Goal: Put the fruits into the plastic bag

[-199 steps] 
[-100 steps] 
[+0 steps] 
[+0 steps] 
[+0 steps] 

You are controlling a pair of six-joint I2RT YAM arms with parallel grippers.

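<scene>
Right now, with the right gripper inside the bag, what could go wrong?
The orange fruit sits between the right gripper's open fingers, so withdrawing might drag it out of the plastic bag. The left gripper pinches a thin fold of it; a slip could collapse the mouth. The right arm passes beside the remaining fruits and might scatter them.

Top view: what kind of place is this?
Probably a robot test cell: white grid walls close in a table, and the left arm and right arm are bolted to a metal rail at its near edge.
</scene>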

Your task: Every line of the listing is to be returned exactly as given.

Exercise output:
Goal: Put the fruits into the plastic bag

[-199 steps] 
[-100 steps] 
[+0 steps] 
[+0 steps] 
[+0 steps] 

You are controlling a pair of six-joint I2RT YAM arms with parallel grippers.

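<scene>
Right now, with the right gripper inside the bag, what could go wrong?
The orange fruit sits between the right gripper's open fingers, so withdrawing might drag it out of the plastic bag. The left gripper pinches a thin fold of it; a slip could collapse the mouth. The right arm passes beside the remaining fruits and might scatter them.

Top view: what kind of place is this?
Probably a robot test cell: white grid walls close in a table, and the left arm and right arm are bolted to a metal rail at its near edge.
</scene>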

The requested output has been fully supplied.